A third option but will be less powerful would be to use your existing network file shares (through Windows or Samba), map the shares to local drives and/or reconfigure their My Documents to point to the network, and turn on Offline Storage. This will allow the users to interact with their documents as if they were local files even when they are offline. There will be a few small issues that you will experience with this route but it would break you from having to use a pure Microsoft solution.
In answer to some of the above questions.
The main reason its not working is because. One person will open a document from the shared drive and save a copy to their pc, which they work on. The changes they make are then not on the shared drive, when they copy it back, which everyone does the changes they have made overwrite any anyone else has done, they also dont inform anyone so if someone is working from that document they are now working on an old document. It is a case of getting users into a better frame of mind!
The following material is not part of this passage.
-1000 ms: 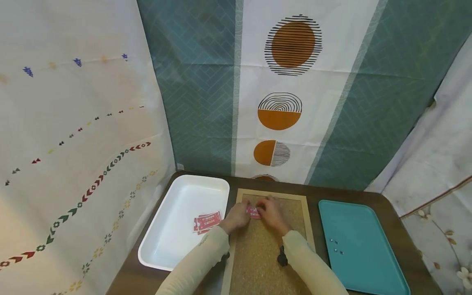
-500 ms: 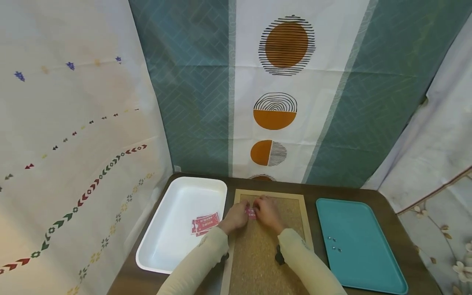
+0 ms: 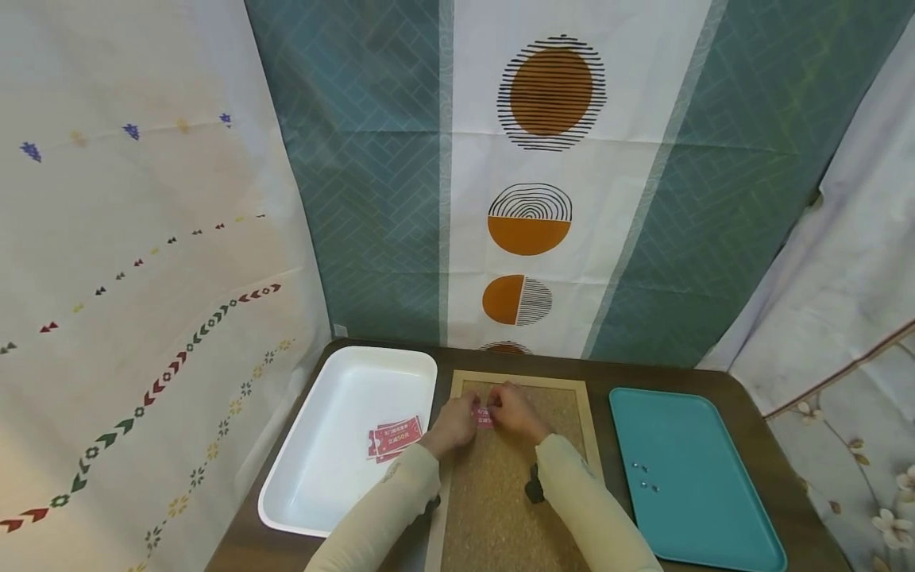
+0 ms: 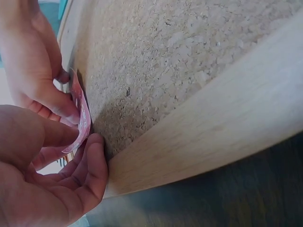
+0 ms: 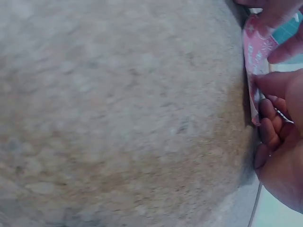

But we feel software may help that, plus our external workers do not have access to the internal drive at present.
We have a number of servers, only one is windows and so we want to get away from using that windows server and have all linux servers for ease of management. Any MS product will require we run a dedicated MS machine!!
Local drives mapped is not really a good option as many people work out of the office and so wont be on the network to contribute, plus the file structure would probably not allow it.
It does seem that a MS solution might be the only one, i was just hoping there were some good alternatives available which were also a little simpler.
A standard sharepoint document library, with versioning turned on, and checkin/checkout required, would meet your needs. Like previously posted, WSS comes free with Windows Server.